To do:
Your output should consist of the data, copied exactly.
*** Data segment Section Begins ***
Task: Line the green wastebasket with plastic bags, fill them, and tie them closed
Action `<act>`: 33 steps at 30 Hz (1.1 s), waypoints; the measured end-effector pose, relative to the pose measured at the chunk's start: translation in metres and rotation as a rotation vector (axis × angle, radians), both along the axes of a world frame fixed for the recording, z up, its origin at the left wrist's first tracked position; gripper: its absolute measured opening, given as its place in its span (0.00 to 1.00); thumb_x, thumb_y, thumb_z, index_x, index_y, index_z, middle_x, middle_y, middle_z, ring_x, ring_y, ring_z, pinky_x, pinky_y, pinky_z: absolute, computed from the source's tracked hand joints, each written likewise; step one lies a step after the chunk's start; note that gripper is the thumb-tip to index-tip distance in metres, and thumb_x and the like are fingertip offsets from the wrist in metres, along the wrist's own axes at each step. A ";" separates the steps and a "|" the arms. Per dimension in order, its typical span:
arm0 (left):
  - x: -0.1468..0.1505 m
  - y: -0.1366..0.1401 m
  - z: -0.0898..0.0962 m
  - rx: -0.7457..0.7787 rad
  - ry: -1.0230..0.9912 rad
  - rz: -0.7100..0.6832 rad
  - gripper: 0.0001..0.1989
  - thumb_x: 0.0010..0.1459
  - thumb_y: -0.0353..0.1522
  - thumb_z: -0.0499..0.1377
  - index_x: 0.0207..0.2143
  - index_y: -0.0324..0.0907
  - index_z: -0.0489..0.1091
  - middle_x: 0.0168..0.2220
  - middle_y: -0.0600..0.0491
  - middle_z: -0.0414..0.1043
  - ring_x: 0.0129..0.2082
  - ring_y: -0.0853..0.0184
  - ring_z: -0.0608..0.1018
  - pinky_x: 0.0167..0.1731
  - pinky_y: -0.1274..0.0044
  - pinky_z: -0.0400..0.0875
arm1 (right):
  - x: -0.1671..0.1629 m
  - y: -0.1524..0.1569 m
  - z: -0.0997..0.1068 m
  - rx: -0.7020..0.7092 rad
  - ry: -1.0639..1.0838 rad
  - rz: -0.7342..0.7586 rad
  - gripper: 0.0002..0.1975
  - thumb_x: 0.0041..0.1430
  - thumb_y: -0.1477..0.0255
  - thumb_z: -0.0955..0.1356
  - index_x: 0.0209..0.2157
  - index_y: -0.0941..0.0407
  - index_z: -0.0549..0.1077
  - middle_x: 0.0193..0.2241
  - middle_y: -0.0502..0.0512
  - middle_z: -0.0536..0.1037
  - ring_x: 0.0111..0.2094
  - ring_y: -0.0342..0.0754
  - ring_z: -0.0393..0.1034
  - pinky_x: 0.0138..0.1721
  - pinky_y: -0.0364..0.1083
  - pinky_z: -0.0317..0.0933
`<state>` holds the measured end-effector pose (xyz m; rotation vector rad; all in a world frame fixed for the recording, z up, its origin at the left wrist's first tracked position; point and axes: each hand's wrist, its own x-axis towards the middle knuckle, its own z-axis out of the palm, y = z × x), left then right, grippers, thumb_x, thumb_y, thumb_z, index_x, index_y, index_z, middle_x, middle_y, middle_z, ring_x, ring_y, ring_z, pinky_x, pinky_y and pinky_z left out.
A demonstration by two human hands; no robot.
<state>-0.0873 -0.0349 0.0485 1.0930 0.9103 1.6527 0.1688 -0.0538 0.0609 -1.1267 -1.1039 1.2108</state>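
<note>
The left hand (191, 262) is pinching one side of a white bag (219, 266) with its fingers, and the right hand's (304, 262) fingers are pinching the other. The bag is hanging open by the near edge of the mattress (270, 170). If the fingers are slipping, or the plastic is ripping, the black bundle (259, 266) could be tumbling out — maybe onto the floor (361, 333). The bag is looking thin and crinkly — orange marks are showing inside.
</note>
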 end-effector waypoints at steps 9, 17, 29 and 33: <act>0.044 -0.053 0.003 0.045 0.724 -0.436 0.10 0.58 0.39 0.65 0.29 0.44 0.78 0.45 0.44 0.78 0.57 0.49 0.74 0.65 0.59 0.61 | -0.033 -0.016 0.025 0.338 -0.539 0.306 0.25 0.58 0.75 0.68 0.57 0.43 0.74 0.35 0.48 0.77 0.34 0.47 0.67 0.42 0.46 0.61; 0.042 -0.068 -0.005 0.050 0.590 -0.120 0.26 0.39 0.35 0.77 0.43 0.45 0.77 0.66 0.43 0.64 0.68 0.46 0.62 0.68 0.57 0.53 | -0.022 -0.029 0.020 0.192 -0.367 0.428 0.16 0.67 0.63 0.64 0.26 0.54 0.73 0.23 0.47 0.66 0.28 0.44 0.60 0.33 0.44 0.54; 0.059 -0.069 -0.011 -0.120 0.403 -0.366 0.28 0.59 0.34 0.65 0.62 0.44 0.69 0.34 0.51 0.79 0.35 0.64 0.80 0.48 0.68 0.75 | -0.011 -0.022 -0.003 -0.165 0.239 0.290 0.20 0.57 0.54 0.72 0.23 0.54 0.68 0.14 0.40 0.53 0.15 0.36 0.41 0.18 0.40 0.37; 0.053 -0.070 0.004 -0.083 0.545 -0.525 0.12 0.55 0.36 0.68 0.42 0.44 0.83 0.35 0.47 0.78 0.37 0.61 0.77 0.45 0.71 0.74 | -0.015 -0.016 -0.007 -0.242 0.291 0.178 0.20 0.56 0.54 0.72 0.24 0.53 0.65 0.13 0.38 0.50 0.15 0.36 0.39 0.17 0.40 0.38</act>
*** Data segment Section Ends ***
Problem solution:
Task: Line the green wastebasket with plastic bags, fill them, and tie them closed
Action `<act>`: 33 steps at 30 Hz (1.1 s), waypoints; the measured end-effector pose, relative to the pose measured at the chunk's start: translation in metres and rotation as a rotation vector (axis × angle, radians), both along the axes of a world frame fixed for the recording, z up, its origin at the left wrist's first tracked position; gripper: its absolute measured opening, given as its place in its span (0.00 to 1.00); thumb_x, thumb_y, thumb_z, index_x, index_y, index_z, middle_x, middle_y, middle_z, ring_x, ring_y, ring_z, pinky_x, pinky_y, pinky_z: absolute, computed from the source's tracked hand joints, each written likewise; step one lies a step after the chunk's start; note that gripper is the thumb-tip to index-tip distance in metres, and thumb_x and the like are fingertip offsets from the wrist in metres, along the wrist's own axes at each step. A ";" separates the steps and a "|" the arms. Per dimension in order, its typical span:
arm0 (left):
  - x: -0.1468..0.1505 m
  - y: -0.1366..0.1401 m
  - z: -0.0898..0.0962 m
  - rx: -0.7457..0.7787 rad
  - ry: -1.0230..0.9912 rad
  - rz: -0.7100..0.6832 rad
  - gripper: 0.0001..0.1989
  - thumb_x: 0.0010..0.1459
  - thumb_y: -0.0353..0.1522
  - thumb_z: -0.0499..0.1377
  - index_x: 0.0207..0.2143
  - index_y: -0.0324..0.0907
  - index_z: -0.0489..0.1091
  - middle_x: 0.0168..0.2220
  - middle_y: -0.0600..0.0491
  - middle_z: -0.0414..0.1043
  - ring_x: 0.0129..0.2082
  - ring_y: -0.0853..0.0184
  - ring_z: -0.0608..0.1018
  - pinky_x: 0.0167..0.1731
  - pinky_y: -0.1274..0.0044
  - pinky_z: -0.0400..0.0875
arm1 (right):
  - x: -0.1671..0.1629 m
  - y: -0.1524..0.1569 m
  - z: -0.0997..0.1068 m
  - rx: -0.7020..0.7092 rad
  - ry: -1.0639..1.0838 rad
  - rz: -0.7342..0.7586 rad
  - gripper: 0.0002..0.1975
  - thumb_x: 0.0041..0.1430
  - thumb_y: -0.1477..0.0255
  - thumb_z: -0.0955..0.1356
  - index_x: 0.0209..0.2157
  - index_y: -0.0941..0.0407
  - index_z: -0.0549..0.1077
  - middle_x: 0.0193..0.2241
  - middle_y: -0.0502..0.0512
  - middle_z: -0.0536..0.1037
  - ring_x: 0.0111..0.2094
  - ring_y: -0.0342..0.0754
  - ring_z: -0.0393..0.1034
  - pinky_x: 0.0138..0.1721
  - pinky_y: -0.0364..0.1083
  - pinky_z: -0.0317..0.0933
`<state>` holds the measured end-effector pose (xyz m; rotation vector rad; all in a world frame fixed for the recording, z up, its origin at the left wrist's first tracked position; point and axes: each hand's wrist, its own x-axis towards the middle knuckle, its own z-axis out of the palm, y = z × x), left then right, grippers, thumb_x, thumb_y, thumb_z, index_x, index_y, index_z, middle_x, middle_y, middle_z, ring_x, ring_y, ring_z, pinky_x, pinky_y and pinky_z left out.
A demonstration by two human hands; no robot.
<state>-0.0873 -0.0349 0.0485 1.0930 0.9103 1.6527 0.1688 -0.0538 0.0609 -1.1267 -1.1039 1.2108</state>
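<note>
The left hand (191, 262) is pinching one side of a white bag (219, 266) with its fingers, and the right hand's (304, 262) fingers are pinching the other. The bag is hanging open by the near edge of the mattress (270, 170). If the fingers are slipping, or the plastic is ripping, the black bundle (259, 266) could be tumbling out — maybe onto the floor (361, 333). The bag is looking thin and crinkly — orange marks are showing inside.
</note>
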 end-effector waypoints at steps 9, 17, 29 and 33: <act>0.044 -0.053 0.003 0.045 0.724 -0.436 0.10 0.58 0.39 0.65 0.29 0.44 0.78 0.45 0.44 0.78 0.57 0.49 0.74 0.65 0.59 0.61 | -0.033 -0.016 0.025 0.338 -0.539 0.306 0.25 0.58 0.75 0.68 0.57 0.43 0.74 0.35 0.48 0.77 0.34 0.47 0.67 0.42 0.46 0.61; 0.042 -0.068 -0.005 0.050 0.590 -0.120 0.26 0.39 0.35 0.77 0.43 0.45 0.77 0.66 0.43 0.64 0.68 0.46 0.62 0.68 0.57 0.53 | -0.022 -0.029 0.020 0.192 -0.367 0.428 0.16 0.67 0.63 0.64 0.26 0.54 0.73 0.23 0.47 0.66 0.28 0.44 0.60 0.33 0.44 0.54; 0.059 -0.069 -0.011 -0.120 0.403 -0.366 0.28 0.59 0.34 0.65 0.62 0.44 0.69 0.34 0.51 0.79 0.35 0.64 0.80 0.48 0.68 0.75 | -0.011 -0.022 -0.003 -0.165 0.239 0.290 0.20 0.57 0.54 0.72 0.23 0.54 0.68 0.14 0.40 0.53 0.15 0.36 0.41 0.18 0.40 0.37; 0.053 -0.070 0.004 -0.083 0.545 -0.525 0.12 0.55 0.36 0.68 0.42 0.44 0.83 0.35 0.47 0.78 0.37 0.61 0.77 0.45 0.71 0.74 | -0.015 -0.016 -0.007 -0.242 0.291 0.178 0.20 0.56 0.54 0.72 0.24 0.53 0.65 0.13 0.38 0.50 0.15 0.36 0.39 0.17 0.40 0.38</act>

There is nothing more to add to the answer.